(Extracted entries):
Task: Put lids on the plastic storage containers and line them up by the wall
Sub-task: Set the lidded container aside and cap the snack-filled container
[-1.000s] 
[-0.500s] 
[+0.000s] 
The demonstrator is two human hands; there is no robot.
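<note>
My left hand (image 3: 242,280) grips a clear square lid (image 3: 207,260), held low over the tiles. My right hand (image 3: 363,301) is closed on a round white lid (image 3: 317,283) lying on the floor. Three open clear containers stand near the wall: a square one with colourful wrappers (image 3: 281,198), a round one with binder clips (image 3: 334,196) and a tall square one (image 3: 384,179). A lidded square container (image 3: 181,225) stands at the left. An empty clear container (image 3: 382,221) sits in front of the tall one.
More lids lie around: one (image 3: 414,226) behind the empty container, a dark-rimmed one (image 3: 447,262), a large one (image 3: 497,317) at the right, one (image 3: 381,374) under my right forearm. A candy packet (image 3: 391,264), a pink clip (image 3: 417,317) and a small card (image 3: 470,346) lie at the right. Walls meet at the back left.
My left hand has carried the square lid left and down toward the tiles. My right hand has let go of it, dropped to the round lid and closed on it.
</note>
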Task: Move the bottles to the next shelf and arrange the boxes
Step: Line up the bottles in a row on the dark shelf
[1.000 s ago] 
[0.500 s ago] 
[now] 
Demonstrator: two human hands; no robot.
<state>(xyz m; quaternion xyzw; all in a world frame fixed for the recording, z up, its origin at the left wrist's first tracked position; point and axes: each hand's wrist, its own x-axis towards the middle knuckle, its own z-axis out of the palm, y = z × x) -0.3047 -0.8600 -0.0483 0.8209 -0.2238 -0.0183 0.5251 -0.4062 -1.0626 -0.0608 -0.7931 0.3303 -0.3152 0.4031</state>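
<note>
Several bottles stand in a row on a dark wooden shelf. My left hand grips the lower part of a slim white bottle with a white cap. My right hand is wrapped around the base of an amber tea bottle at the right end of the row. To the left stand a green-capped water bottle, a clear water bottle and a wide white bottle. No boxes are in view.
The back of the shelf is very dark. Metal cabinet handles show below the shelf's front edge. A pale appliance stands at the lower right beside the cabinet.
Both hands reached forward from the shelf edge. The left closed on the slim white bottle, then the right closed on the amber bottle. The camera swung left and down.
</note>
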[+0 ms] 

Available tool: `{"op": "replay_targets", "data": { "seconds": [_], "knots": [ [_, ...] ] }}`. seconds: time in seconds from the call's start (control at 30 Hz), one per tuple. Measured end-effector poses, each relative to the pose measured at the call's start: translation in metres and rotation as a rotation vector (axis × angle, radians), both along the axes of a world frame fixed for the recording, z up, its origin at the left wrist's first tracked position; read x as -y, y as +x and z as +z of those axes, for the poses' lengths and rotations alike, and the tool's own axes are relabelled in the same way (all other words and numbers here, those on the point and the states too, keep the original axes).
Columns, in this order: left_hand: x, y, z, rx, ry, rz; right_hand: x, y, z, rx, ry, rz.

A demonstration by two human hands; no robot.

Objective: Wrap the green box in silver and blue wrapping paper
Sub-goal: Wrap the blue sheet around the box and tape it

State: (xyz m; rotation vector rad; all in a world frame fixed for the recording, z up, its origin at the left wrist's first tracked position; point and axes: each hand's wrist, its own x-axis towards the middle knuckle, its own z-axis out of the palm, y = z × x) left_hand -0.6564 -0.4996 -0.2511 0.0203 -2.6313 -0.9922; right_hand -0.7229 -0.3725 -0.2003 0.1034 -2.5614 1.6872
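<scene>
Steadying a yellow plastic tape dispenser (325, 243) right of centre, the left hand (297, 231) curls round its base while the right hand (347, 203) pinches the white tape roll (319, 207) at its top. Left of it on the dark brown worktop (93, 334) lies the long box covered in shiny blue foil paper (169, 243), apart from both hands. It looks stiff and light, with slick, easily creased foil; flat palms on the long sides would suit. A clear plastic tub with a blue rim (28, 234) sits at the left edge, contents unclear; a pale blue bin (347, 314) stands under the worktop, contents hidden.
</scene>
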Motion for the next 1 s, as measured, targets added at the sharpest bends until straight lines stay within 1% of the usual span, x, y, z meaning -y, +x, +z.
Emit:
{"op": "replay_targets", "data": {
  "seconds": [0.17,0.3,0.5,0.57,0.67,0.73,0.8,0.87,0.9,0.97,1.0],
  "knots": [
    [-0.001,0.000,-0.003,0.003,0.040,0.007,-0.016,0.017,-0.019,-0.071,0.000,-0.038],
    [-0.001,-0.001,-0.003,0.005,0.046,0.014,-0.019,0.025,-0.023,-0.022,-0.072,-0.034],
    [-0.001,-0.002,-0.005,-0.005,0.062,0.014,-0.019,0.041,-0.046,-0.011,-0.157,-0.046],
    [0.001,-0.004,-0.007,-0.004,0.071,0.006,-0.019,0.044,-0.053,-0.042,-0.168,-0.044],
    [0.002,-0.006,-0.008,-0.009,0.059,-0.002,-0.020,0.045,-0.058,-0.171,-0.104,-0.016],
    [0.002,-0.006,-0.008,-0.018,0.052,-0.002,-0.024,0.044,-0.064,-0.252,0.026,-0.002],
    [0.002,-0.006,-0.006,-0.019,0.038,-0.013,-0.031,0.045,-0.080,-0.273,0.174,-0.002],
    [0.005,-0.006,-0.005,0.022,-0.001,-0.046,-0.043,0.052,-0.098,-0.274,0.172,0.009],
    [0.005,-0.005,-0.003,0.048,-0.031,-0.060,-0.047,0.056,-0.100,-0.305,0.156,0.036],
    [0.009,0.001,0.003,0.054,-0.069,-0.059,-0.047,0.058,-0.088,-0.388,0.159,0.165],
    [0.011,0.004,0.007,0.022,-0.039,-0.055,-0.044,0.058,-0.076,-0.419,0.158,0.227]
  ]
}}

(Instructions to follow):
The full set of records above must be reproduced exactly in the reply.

(Completed task):
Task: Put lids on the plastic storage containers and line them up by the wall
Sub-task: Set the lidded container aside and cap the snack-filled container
[-1.000s] 
[-0.500s] 
[+0.000s] 
The demonstrator is two human hands; there is no robot.
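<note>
My left hand (image 3: 242,280) grips a clear square lid (image 3: 207,260), held low over the tiles. My right hand (image 3: 363,301) is closed on a round white lid (image 3: 317,283) lying on the floor. Three open clear containers stand near the wall: a square one with colourful wrappers (image 3: 281,198), a round one with binder clips (image 3: 334,196) and a tall square one (image 3: 384,179). A lidded square container (image 3: 181,225) stands at the left. An empty clear container (image 3: 382,221) sits in front of the tall one.
More lids lie around: one (image 3: 414,226) behind the empty container, a dark-rimmed one (image 3: 447,262), a large one (image 3: 497,317) at the right, one (image 3: 381,374) under my right forearm. A candy packet (image 3: 391,264), a pink clip (image 3: 417,317) and a small card (image 3: 470,346) lie at the right. Walls meet at the back left.
My left hand has carried the square lid left and down toward the tiles. My right hand has let go of it, dropped to the round lid and closed on it.
</note>
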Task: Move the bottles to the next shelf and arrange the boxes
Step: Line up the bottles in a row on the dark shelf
[1.000 s ago] 
[0.500 s ago] 
[now] 
Demonstrator: two human hands; no robot.
<state>(xyz m; quaternion xyzw; all in a world frame fixed for the recording, z up, its origin at the left wrist's first tracked position; point and axes: each hand's wrist, its own x-axis towards the middle knuckle, its own z-axis out of the palm, y = z × x) -0.3047 -0.8600 -0.0483 0.8209 -0.2238 -0.0183 0.5251 -0.4062 -1.0626 -0.0608 -0.7931 0.3303 -0.3152 0.4031</state>
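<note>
Several bottles stand in a row on a dark wooden shelf. My left hand grips the lower part of a slim white bottle with a white cap. My right hand is wrapped around the base of an amber tea bottle at the right end of the row. To the left stand a green-capped water bottle, a clear water bottle and a wide white bottle. No boxes are in view.
The back of the shelf is very dark. Metal cabinet handles show below the shelf's front edge. A pale appliance stands at the lower right beside the cabinet.
Both hands reached forward from the shelf edge. The left closed on the slim white bottle, then the right closed on the amber bottle. The camera swung left and down.
</note>
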[+0 ms] 

Available tool: `{"op": "replay_targets", "data": { "seconds": [_], "knots": [ [_, ...] ] }}`. seconds: time in seconds from the call's start (control at 30 Hz), one per tuple. Measured end-effector poses, each relative to the pose measured at the call's start: translation in metres and rotation as a rotation vector (axis × angle, radians), both along the axes of a world frame fixed for the recording, z up, its origin at the left wrist's first tracked position; read x as -y, y as +x and z as +z of those axes, for the poses' lengths and rotations alike, and the tool's own axes are relabelled in the same way (all other words and numbers here, those on the point and the states too, keep the original axes).
Columns, in this order: left_hand: x, y, z, rx, ry, rz; right_hand: x, y, z, rx, ry, rz.

A demonstration by two human hands; no robot.

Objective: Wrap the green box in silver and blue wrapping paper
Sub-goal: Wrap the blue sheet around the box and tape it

State: (xyz m; rotation vector rad; all in a world frame fixed for the recording, z up, its origin at the left wrist's first tracked position; point and axes: each hand's wrist, its own x-axis towards the middle knuckle, its own z-axis out of the palm, y = z × x) left_hand -0.6564 -0.4996 -0.2511 0.0203 -2.6313 -0.9922; right_hand -0.7229 -0.3725 -0.2003 0.1034 -2.5614 1.6872
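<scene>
Steadying a yellow plastic tape dispenser (325, 243) right of centre, the left hand (297, 231) curls round its base while the right hand (347, 203) pinches the white tape roll (319, 207) at its top. Left of it on the dark brown worktop (93, 334) lies the long box covered in shiny blue foil paper (169, 243), apart from both hands. It looks stiff and light, with slick, easily creased foil; flat palms on the long sides would suit. A clear plastic tub with a blue rim (28, 234) sits at the left edge, contents unclear; a pale blue bin (347, 314) stands under the worktop, contents hidden.
</scene>
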Motion for the next 1 s, as measured, targets added at the sharpest bends until straight lines stay within 1% of the usual span, x, y, z meaning -y, +x, +z.
Emit:
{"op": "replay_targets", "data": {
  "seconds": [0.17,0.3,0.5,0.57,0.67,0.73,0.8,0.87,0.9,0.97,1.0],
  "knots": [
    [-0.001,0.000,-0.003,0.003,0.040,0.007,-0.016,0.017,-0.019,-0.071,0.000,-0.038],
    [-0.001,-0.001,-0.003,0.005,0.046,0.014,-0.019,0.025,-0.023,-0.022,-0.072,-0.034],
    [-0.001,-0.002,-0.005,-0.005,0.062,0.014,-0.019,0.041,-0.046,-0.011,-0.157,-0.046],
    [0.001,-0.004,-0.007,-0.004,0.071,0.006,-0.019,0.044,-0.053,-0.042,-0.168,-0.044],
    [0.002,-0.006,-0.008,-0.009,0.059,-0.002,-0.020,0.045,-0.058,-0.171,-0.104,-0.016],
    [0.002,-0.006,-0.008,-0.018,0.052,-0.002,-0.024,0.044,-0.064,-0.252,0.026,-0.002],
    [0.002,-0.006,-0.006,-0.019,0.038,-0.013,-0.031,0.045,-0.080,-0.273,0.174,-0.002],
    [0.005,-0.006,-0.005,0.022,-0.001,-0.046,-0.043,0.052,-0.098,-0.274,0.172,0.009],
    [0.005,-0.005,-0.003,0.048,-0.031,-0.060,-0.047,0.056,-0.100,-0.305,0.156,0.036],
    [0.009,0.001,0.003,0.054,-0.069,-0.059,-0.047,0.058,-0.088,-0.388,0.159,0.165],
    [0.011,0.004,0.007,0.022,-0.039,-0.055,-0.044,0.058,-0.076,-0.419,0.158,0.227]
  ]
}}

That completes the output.